** What needs to be done **
Using the data that follows, return exactly the lines from the one that contains "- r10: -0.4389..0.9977" through the one that contains "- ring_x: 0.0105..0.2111", ends included.

(Dataset records)
*** Block opens ***

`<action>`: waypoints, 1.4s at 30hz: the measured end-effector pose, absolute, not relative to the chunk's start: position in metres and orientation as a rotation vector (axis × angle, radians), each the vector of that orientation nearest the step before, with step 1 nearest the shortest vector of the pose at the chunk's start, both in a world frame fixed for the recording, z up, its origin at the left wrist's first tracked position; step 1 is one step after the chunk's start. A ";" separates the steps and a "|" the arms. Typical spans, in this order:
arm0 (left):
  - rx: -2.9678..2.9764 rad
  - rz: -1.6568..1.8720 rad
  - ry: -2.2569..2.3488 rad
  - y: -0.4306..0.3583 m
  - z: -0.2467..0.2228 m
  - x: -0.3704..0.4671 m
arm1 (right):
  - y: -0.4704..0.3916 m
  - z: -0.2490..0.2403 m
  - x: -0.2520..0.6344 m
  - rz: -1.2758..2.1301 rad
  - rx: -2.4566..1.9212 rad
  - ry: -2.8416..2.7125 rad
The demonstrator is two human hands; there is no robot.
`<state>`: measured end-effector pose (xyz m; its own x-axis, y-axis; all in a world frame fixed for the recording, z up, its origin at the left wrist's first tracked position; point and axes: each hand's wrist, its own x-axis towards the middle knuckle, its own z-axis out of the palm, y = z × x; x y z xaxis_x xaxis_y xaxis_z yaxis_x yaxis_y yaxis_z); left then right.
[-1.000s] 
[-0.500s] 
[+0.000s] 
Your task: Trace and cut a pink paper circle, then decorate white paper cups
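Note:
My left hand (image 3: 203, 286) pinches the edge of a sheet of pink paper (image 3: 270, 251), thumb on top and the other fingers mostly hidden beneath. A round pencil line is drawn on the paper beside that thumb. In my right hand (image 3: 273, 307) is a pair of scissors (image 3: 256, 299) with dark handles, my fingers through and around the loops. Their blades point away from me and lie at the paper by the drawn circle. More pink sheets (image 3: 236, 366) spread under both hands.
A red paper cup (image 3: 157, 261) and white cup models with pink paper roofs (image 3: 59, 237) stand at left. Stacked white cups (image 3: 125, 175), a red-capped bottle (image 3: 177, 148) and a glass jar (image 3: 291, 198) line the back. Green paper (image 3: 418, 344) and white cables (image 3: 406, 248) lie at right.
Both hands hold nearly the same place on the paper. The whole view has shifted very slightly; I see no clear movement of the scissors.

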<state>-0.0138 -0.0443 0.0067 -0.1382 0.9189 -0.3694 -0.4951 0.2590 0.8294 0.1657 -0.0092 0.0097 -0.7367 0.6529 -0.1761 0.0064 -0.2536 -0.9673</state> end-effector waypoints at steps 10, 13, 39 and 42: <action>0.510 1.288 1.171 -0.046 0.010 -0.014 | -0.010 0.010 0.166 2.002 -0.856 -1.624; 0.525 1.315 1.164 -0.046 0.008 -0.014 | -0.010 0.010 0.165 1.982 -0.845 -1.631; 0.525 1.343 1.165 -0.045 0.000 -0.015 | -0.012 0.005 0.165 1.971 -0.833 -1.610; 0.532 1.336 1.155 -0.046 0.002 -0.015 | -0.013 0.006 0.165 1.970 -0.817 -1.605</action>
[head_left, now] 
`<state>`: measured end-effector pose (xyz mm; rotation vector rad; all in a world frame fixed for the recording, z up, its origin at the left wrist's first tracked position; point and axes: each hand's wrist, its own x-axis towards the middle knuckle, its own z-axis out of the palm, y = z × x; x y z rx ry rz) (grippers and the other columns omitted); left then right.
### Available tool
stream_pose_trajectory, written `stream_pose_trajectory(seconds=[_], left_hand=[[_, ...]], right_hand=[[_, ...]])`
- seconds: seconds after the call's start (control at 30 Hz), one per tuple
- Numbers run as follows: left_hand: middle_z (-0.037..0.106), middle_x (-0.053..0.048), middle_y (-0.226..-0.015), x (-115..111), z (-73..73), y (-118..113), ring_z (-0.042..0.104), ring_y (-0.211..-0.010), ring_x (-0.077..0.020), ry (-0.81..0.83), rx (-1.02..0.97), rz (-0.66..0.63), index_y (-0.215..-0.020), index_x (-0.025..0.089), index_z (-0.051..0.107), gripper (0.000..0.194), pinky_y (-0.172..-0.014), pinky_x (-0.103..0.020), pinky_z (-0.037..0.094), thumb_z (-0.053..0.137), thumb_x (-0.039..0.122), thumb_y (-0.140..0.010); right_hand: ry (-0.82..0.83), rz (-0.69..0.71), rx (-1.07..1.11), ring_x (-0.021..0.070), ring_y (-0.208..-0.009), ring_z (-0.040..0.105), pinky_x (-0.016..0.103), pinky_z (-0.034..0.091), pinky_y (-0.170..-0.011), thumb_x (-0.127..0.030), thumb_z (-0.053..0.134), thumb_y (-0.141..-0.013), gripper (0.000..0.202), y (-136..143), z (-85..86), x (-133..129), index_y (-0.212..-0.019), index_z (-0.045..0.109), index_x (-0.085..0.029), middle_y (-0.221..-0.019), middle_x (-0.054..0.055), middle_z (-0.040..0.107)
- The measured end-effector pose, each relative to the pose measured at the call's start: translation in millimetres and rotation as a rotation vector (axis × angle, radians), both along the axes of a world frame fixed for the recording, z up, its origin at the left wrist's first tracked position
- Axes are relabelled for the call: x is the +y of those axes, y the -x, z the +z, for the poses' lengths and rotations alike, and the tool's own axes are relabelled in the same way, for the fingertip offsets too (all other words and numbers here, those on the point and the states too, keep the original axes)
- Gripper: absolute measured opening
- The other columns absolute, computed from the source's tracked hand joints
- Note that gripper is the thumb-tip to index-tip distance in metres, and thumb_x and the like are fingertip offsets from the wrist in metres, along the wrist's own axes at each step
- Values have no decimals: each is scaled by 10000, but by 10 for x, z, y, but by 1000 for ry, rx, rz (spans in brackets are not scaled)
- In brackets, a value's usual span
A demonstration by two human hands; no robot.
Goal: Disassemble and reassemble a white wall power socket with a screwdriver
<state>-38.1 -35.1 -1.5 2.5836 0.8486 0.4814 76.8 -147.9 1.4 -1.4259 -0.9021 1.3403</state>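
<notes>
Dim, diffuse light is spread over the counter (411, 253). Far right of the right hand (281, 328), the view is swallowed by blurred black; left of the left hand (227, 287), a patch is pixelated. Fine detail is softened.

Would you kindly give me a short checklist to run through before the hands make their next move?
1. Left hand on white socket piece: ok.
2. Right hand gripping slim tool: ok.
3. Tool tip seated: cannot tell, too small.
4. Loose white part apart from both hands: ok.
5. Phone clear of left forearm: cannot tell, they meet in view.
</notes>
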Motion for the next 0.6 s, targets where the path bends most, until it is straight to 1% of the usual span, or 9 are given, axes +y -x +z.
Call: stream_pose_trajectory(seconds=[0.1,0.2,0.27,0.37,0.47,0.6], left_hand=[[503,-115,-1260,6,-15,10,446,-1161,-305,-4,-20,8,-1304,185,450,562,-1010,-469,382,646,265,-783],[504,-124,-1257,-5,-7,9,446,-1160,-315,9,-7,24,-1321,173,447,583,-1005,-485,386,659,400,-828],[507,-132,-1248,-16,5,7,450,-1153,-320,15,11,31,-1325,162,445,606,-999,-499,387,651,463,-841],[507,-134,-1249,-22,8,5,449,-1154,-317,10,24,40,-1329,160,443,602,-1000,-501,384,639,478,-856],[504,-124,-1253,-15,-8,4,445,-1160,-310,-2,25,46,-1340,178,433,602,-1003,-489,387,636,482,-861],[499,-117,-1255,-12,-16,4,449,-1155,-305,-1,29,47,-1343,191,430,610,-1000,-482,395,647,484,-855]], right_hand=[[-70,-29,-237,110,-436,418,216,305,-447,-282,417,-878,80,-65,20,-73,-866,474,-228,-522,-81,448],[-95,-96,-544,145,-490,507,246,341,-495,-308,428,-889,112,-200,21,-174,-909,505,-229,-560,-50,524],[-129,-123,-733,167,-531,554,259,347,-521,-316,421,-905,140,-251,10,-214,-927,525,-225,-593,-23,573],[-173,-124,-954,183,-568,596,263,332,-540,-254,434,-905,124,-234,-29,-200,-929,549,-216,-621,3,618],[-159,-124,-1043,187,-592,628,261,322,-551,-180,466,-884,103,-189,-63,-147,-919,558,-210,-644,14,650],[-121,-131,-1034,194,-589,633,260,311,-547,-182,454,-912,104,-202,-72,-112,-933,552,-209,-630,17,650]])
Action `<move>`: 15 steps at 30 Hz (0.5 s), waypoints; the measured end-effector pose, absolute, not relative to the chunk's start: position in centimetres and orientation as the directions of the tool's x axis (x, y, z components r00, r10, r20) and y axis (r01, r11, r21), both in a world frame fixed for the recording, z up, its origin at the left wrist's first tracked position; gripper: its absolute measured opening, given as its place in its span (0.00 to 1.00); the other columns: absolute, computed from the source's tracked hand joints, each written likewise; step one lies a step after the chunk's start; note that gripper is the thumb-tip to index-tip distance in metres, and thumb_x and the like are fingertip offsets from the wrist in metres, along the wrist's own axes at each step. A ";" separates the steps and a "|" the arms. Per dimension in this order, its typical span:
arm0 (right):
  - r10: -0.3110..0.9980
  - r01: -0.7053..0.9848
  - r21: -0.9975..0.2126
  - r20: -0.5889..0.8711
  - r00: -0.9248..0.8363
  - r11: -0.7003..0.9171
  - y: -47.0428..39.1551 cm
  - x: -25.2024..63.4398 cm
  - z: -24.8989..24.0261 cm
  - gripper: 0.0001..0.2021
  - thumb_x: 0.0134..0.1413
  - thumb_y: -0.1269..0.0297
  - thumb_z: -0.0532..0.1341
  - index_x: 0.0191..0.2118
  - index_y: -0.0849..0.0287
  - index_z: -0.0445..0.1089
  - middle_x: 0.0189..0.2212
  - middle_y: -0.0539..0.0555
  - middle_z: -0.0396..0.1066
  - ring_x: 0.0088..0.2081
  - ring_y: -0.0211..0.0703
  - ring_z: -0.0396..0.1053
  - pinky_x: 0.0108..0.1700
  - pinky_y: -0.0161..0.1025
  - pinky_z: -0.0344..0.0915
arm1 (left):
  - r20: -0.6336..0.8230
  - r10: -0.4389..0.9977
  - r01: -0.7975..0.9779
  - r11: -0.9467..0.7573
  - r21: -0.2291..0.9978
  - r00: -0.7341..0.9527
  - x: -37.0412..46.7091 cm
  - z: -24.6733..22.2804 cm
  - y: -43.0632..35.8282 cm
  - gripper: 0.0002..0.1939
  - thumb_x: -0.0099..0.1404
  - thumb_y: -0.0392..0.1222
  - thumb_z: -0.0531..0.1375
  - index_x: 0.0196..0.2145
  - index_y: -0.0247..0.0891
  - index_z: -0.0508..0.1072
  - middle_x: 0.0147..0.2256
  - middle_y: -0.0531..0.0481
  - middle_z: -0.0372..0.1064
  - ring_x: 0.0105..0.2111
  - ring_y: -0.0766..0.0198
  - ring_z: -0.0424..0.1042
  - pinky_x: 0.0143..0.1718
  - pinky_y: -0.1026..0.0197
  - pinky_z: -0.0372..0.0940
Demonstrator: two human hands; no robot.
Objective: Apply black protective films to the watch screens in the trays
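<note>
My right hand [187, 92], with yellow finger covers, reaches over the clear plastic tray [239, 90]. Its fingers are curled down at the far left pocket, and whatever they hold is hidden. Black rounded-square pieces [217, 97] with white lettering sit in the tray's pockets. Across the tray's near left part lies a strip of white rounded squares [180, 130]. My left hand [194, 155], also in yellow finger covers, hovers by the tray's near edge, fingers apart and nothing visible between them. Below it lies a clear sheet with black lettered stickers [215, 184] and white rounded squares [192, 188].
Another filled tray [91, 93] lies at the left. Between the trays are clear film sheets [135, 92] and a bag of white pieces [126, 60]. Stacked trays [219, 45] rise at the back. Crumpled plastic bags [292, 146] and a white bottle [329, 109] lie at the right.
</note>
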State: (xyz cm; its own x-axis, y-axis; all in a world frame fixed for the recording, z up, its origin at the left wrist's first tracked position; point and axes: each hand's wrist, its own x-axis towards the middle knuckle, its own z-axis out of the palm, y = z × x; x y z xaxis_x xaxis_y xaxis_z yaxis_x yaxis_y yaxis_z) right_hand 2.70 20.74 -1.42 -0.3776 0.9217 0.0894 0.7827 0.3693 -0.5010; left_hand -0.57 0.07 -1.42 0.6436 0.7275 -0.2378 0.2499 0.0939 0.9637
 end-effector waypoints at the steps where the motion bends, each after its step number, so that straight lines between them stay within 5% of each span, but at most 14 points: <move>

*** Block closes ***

** Task result **
  - r10: -0.4389..0.9977
  - r01: -0.7975..0.9779
  - r11: -0.9467..0.7573
  - r21: -0.2291..0.9978
  - r00: -0.7341..0.9527
  - x: -37.0412..46.7091 cm
  - z: -24.6733..22.2804 cm
  - y: -43.0632..35.8282 cm
  - gripper: 0.0002..0.1939
  - thumb_x: -0.0099..0.1404
  - thumb_y: -0.0392..0.1222
  - thumb_z: -0.0531..0.1375
  - index_x: 0.0196..0.2145
  - index_y: -0.0247..0.0891
  - index_z: -0.0508..0.1072
  - middle_x: 0.0147..0.2256
  - middle_y: -0.0531..0.0481
  - middle_z: -0.0372..0.1064
  - ring_x: 0.0105..0.2111

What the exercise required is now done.